Hood Feminism: Notes from the women that a movement forgot- By Mikki Kendall
Personally, I have always considered myself a feminist because I believe that political, social and economic inequalities exist, and until all that is matched up, I'll remain a feminist.
With that being said, I’ve always struggled with some concepts of mainstream feminism. Forgive my bluntness, but it seems to me that, too often, the movement completely ignore basic issues that many women face on a daily. I believe that acknowledgement, accountability and activism are needed in order to overcome the issues with mainstream feminism that are simply indigestible.
Anyways, When a good friend suggested that I read Hood feminism, I ordered the book Immediately. Fast forward to many weeks later, I finally picked up the book from my bookshelf and was wowed from the first chapter, I was hit dead in the face with facts and the cold reality.
I did not expect to walk away with so much new information; so, it’s only fitting to post an in-depth review of this uppercut of a book.

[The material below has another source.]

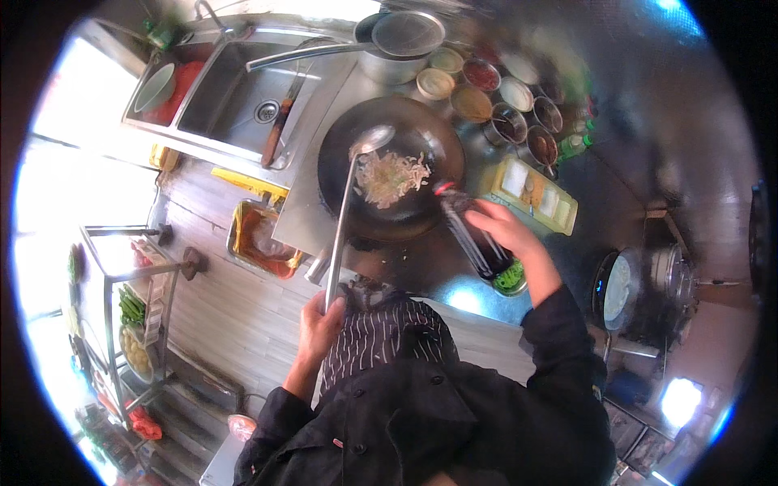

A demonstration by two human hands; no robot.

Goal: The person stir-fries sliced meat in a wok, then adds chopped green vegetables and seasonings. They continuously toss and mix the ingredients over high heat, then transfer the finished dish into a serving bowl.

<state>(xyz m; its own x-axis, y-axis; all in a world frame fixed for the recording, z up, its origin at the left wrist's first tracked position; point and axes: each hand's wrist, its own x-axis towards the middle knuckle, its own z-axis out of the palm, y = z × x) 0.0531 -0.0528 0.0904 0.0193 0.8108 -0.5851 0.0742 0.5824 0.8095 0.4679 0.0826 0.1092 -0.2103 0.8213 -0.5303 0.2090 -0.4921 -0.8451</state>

Hands down one of the best non fiction book I have read lately! It needs to be placed in the hands of everyone who consider themselves a feminist/equalist.
I finished it all in just over a week, it was by no means an easy read, in fact, the anecdotes Kendall highlight about her life and those who unjustly suffers are heartbreaking and hard to digest at times.
~In a series of 18 provocative essays, Kendall challenges the legitimacy of the mainstream feminism movement. She argues that the movement has failed to address the needs of ALL women (we rarely talk about basic needs as a feminist issue).
· Food insecurity
· Access to quality education
· Medical needs
· A living wage
· Safe neighborhoods
“My Feminism is not centered on those who are comfortable with the status quo because ultimately that road can never lead to equality for girls like me” Mikki Kendall
Kendall points out numerous feminist issues, yet they are almost never talked about. However though, modern day feminism seems to primarily focus on increasing “privileges” for the few who sometimes have most of their needs meant.
In one of my favorite essays in the book “Hunger” Kendall writes
“Hunger, real hunger, provokes desperation and leads to choices that might otherwise be unfathomable.”
Drawing from her own experiences, she presents a compelling case to prove her point---and I’m here for all of it. That’s perhaps why Hood feminism resonate so much with me. The authors raw and direct approach on dissecting some major issues within the feminist movement is refreshing and needed. It was such an insightful read and it helped me realize that it is impossible to proclaim yourself a feminist when you’re only fighting for rights that directly affects you. Yes, we must continue to advocate causes like equality but we must also advocate for access to education, gun violence, and more.
Book Review- If you are looking for more information about issues concerning intersectional feminist, this book is a great start.
All in all, I highly recommend this book!